Fatwa : Hukum Sholat Tasbih dan Tata caranya
ditulis oleh Dr. Derysmono, Lc., S.Pd.I., M.A.
Fatwa Syaikh Ali Jum’ah
Salat tasbih adalah sunnah yang sangat dianjurkan, pahalanya besar, dan hadisnya sahih dari banyak jalur yang disahkan oleh para imam ahli hadis, dan tingkatnya paling rendah adalah hasan.
Maka siapa yang melaksanakan salat ini dan konsisten di dalamnya terutama pada waktu-waktu yang diberkahi; seperti sepuluh malam terakhir Ramadan, dia berada dalam kebaikan dan sunnah. Dan bagi yang meninggalkannya, tidak ada masalah asalkan tidak menyalahkan orang yang melakukannya; karena tidak ada celaan dalam masalah-masalah yang berbeda pendapat tentangnya.https://www.dar-alifta.org/ar/fatawa/16945
Fatwa Syaikh Nuuh Ali Salman
Salat tasbih terdiri dari empat rakaat, bisa dengan satu salam atau dua salam, dan bisa dilakukan pada malam maupun siang hari di luar waktu yang dihindari. Setelah membaca Al-Fatihah dan surah, di setiap rakaat, dianjurkan mengucapkan “Subhanallah, Alhamdulillah, La ilaha illallah, Allahu Akbar” lima belas kali. Saat sujud pertama, dianjurkan sepuluh kali, dalam duduk di antara sujud sepuluh kali, di sujud kedua sepuluh kali, setelah sujud kedua dan sebelum berdiri sepuluh kali, dan sepuluh kali setelah tasyahud pertama dan sepuluh kali setelah tasyahud kedua. Jumlah totalnya adalah tujuh puluh lima kali dalam setiap rakaat, dan tiga ratus dalam empat rakaat.
Dalam hadis yang diriwayatkan oleh Abu Dawud dan At-Tirmidzi, disebutkan bahwa jika dosamu sebanyak pasir di gurun, Allah akan mengampuninya. Kata “gurun” di sini mengacu pada jumlah yang banyak.
Jika seseorang melaksanakan salat ini sekali seumur hidup, sudah cukup, namun jika dilakukan lebih dari itu, Allah akan menambah pahalanya. Misalnya, melaksanakannya setiap hari, setiap minggu, setiap bulan, atau setiap tahun.
Perlu dicatat bahwa menurut Ibn Hajar, salat ini termasuk dalam kategori nafilah mutlak, sehingga diharamkan dilakukan pada waktu yang dihindari.
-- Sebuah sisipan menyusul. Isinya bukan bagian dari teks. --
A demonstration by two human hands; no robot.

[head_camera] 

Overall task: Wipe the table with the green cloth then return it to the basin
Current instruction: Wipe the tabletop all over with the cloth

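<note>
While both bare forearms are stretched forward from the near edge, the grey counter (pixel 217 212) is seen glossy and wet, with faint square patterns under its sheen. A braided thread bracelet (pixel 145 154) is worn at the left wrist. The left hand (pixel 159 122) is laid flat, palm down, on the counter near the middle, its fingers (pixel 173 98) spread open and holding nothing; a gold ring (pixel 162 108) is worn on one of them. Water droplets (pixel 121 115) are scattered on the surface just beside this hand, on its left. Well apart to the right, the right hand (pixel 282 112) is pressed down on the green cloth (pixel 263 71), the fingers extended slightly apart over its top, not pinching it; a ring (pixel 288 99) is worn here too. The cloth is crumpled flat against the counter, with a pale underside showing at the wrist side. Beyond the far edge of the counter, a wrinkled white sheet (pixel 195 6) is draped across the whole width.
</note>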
Salat nafilah mutlak adalah salat yang tidak terikat oleh waktu atau sebab tertentu, dan salat ini termasuk di dalamnya. (Lihat: “I’anah At-Thalibin” 1/301).
Referensi: “Fatawa Asy-Syaikh Nuuh Ali Salman” (Fatawa Asy-Syaikh Nuuh Ali Salman / Fatwa Number/53)
Jika diringkas sebagai berikut
Tata Cara Sholat Tasbih
1. Berdiri menghadap kiblat sambil mengukuhkan
niat dalam hati untuk melaksanakan sholat tasbih
karena Allah SWT. Niat sholat tasbih yaitu:
أُصَلِّي سُنَّةَ التَسْبِيحِ أَرْبَعَ رَكَعَاتٍ لِلهِ تَعَالَى
2. Takbiratul ihram sambil membaca Allahu akbar
3. Membaca doa iftitah dan surat Al Fatihah
4. Membaca ayat atau surat dari al Qur’an
5. Membaca bacaan tasbih sebanyak 15 kali
sebagai berikut:
سُبْحَانَ اللهِ وَالْحَمْدُ لِلَّهِ وَلَا إِلَهَ إِلَّا اللَّهُ وَاللَّهُ أَكْبَرُ
7. Rukuk dan membaca bacaan rukuk, lalu
membaca tasbih 10 kali
8. I’tidal dan membaca bacaan i’tidal, lalu
membaca tasbih 10 kali
9. Sujud dan membaca bacaan sujud, lalu membaca
tasbih 10 kali
10. Duduk di antara dua sujud dan membaca
bacaan doa duduk antara dua judu, lalu membaca
tasbih 10 kali
11. Sujud kedua dengan membaca bacaan doa
sujud, lalu membaca tasbih 10 kali
12. Duduk sejenak sambil membaca tasbih 10 kali,
13. Dilaksanakan dalam 4 rakaat (2 rakaat dua kali salam atau 4 rakaat satu kali salam)
14. Ada total 300 Tasbih dalam sholat Tasbih, atau 75 tasbih di tiap rakaat.